In other words, professionally and personally, Joe is a cornered animal — and indeed, Gyllenhaal is almost feral here: mouth taut, eyes darting like ricocheting bullets as a life-and-death scenario unravels over the air, maddeningly out of his reach.

We find Joe on duty, just wanting to get this 911 graveyard shift over with. He handles the usual array of calls, from serious to silly — until one alert comes through that makes his blood run cold: A woman (Riley Keough), speaking in couched phrases so as not to tip off the person with her that she’s called the cops, makes abundantly clear she’s been kidnapped.

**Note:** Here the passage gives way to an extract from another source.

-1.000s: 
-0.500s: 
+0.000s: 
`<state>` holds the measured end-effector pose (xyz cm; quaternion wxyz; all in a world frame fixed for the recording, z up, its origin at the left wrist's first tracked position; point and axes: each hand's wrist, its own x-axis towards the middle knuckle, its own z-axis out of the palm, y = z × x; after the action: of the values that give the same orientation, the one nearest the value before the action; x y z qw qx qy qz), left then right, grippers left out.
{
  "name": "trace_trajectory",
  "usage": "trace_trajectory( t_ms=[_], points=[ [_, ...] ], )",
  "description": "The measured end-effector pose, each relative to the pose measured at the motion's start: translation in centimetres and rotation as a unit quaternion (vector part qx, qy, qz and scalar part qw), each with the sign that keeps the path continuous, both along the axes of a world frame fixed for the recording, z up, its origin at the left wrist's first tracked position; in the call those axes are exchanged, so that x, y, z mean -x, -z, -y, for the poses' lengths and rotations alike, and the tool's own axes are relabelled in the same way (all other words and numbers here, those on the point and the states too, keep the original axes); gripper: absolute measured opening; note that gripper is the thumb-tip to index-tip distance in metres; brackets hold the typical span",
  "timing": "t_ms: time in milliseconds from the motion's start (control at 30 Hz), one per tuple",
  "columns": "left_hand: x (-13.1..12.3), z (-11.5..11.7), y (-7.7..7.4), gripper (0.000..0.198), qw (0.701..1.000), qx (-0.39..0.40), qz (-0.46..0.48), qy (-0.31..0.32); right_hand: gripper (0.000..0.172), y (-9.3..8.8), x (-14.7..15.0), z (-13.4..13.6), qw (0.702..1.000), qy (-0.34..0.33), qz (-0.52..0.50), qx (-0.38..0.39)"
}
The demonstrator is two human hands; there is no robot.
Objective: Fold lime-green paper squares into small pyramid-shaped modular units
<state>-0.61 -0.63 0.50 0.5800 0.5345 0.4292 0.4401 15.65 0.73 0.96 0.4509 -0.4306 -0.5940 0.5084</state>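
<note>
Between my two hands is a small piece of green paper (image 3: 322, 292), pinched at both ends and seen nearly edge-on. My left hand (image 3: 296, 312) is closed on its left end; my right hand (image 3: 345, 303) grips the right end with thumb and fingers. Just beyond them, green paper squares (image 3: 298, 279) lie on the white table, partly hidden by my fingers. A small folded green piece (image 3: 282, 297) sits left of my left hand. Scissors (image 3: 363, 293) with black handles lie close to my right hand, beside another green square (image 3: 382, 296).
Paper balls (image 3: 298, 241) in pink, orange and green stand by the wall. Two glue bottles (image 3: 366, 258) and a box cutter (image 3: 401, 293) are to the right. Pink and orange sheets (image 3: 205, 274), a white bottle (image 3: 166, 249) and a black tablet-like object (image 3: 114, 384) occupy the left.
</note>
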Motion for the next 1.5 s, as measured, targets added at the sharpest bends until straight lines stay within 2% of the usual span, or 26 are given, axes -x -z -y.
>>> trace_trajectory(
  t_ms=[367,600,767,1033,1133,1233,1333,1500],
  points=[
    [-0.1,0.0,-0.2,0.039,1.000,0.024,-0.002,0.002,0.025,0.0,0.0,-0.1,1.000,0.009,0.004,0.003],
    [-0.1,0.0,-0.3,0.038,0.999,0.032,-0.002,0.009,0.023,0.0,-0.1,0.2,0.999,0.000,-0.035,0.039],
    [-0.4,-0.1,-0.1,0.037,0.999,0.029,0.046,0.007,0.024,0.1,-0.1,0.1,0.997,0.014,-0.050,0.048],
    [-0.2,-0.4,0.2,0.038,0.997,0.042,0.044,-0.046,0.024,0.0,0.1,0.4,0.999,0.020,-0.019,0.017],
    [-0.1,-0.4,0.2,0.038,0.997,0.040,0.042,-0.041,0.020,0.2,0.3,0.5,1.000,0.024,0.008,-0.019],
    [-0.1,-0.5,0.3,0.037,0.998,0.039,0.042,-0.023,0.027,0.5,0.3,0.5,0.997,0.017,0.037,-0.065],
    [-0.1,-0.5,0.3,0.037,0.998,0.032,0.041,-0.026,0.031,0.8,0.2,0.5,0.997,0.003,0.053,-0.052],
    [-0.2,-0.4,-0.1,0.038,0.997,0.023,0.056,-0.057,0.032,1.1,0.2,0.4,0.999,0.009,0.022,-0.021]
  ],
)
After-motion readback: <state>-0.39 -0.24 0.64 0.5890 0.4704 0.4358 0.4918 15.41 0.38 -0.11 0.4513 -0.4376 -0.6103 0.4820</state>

And so begins a long night of Joe scrounging for fragments of information that might help him find the woman, identify her abductor, and perhaps save her life. He directs cop buddies to break down doors and pull over suspicious vans on the freeway. And he has to do it all from his seat in a 911 command center.

One can guess the film’s conceit — a man alone in a room having desperate conversations with unseen callers — arose out of necessity in the COVID-19 filmmaking era. But art often arises from the bonds of limitation, and The Guilty is a case in point. Besides the visual riches of Gyllenhaal’s performance — the guy seems to act with not just those compelling eyes, but his entire body — the film showcases some truly spectacular voice acting from stars like Ethan Hawke, Paul Dano, and Peter Sarsgaard.

The Guilty is pretty much a shot-for-shot remake of a 2018 Danish film of the same name. Director Antoine Fuqua (Training Day and The Equalizer) ordinarily loves to expand his action films into sprawling set pieces — but here he wisely sticks to the less-is-more prototype. This may well be the first film Fuqua’s made in which the hero does not walk slowly away from an exploding car or building, but Gyllenhaal provides all the fireworks he needs.

Fuqua, who seldom brings a film in under two hours, also deserves credit for moving The Guilty along in 90 crisp minutes. Each one of those minutes brings its own reward. Just don’t blink.